Cutting out hidden salt cured my high blood pressure virtually overnight: How one woman took the natural approach to tackling her condition
21:00 GMT, 1 September 2012
21:00 GMT, 1 September 2012
One person in three in the UK suffers from high blood pressure. It is the main cause of strokes and heart attacks, the country’s most common causes of death – killing 350 Britons every day. So when my GP said he was concerned about my blood pressure, I took his comments seriously.
In my 50s and with my blood pressure at 140/86, it was a borderline decision whether I required medication, but before I started taking any tablets – and once you do, it is usually for life – I wanted to try to bring it down by natural means.
Choose carefully: Angela Levin shows it's a balancing act to swap her high-salt favourites for low-sodium versions
Health benefits: Just by reducing salt intake, levels of high blood pressure could be brought down dramatically
Last week, a study found that a healthy lifestyle was just as effective as the most commonly given drugs – reducing the risk of high blood pressure by nearly 50 per cent in men and 30 per cent in women.
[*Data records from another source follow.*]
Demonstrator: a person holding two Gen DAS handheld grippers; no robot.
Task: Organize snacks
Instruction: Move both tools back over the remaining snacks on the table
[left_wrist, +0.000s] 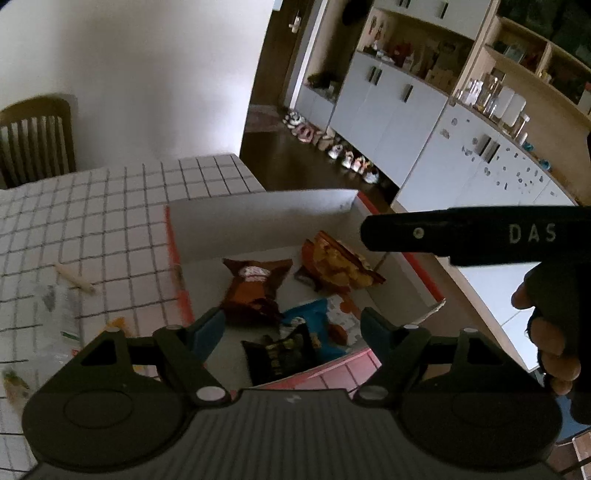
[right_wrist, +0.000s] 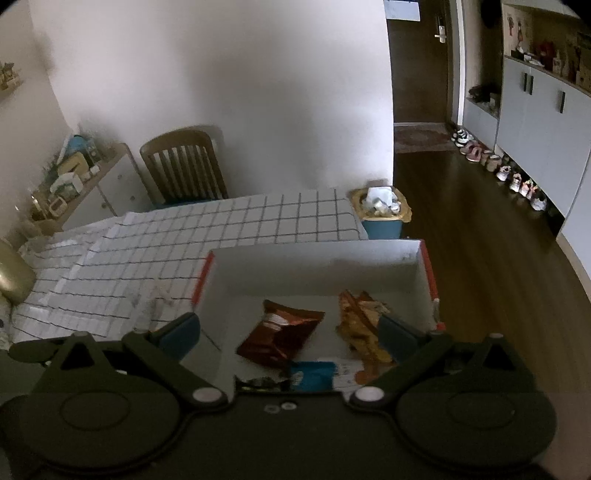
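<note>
A white cardboard box with red edges (left_wrist: 258, 221) (right_wrist: 314, 266) stands on the checked table. Inside lie a brown snack bag (left_wrist: 251, 291) (right_wrist: 280, 332), an orange chip bag (left_wrist: 336, 266) (right_wrist: 362, 317), a blue-and-white bag (left_wrist: 321, 321) (right_wrist: 314, 374) and a black bag (left_wrist: 280, 354). My left gripper (left_wrist: 291, 325) is open and empty above the box's near side. My right gripper (right_wrist: 290, 332) is open and empty above the box; its body (left_wrist: 480, 232) shows at the right in the left wrist view.
A checked tablecloth (left_wrist: 92, 221) (right_wrist: 221, 229) covers the table, with small wrappers and a pale stick (left_wrist: 74, 277) left of the box. A wooden chair (right_wrist: 184, 166) stands behind the table. A blue bin (right_wrist: 382, 210) is at the table's far corner. Cabinets (left_wrist: 424, 122) line the right.
</note>
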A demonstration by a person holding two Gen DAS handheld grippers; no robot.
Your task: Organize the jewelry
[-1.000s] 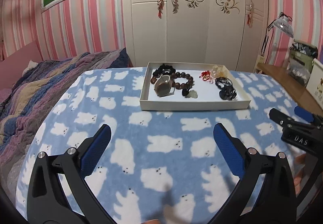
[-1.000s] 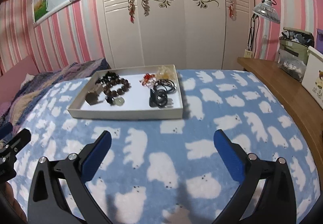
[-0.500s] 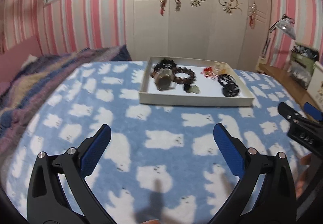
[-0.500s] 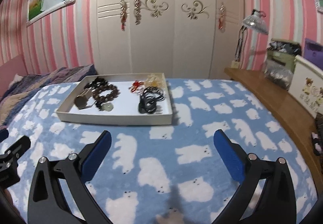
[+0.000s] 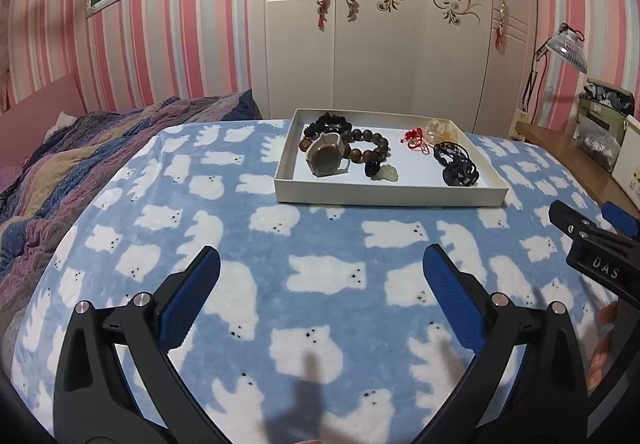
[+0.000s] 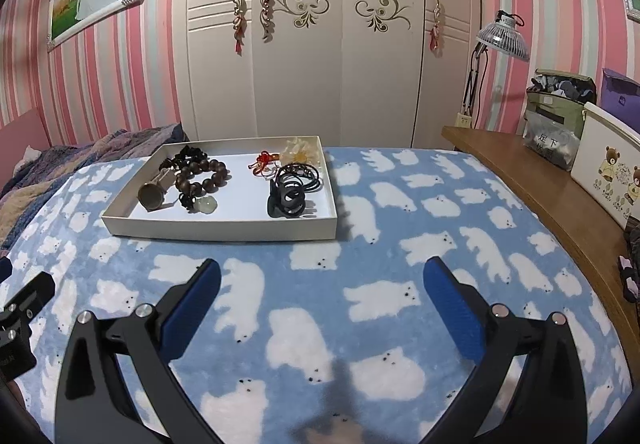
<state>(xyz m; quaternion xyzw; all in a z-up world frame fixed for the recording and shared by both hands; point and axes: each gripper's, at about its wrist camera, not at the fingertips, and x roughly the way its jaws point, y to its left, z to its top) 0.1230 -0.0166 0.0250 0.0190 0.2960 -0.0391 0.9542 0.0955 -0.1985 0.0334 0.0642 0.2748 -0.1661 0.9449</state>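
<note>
A shallow white tray (image 5: 384, 195) (image 6: 224, 230) lies on the blue bear-print blanket (image 5: 328, 244). Inside it are a watch (image 5: 326, 159) (image 6: 154, 193), a brown bead bracelet (image 5: 370, 147) (image 6: 204, 175), a pale green pendant (image 5: 386, 173) (image 6: 206, 203), a red cord knot (image 5: 414, 135) (image 6: 264, 159), a pale yellow piece (image 5: 440, 127) (image 6: 298, 151) and black rings with cord (image 5: 458, 165) (image 6: 292, 189). My left gripper (image 5: 320, 268) and right gripper (image 6: 322, 270) both stand open and empty, well short of the tray. The right gripper's body (image 5: 600, 248) shows at the left view's right edge.
A striped purple quilt (image 5: 80, 155) lies left of the blanket. A wooden desk (image 6: 540, 183) runs along the right, carrying a lamp (image 6: 500, 39), bags and a white bear-print box (image 6: 608, 163). White wardrobe doors (image 6: 320, 43) stand behind the tray.
Both cameras have tilted upward and shifted slightly, so the tray sits lower and a bit nearer in each view. Both grippers stay open; nothing in the tray has moved.
</note>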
They looked at regular exercise, and a balanced diet – the latest thinking is that a diet high in salt is the most common cause. And, by reducing my salt intake, I could reduce my levels automatically. The question was how low could I go
HOW WE GOT HOOKED ON SALT
Before I embarked on the experiment, I sought the advice of Professor Graham MacGregor, of the Wolfson Institute of Preventive Medicine, a world authority on salt and blood pressure.
Prof MacGregor, who is chairman of Consensus Action on Salt and Health (CASH) and the Blood Pressure Association, has fought for decades to persuade the UK food industry to reduce the amount of salt they put in food. He has won several battles but not the war.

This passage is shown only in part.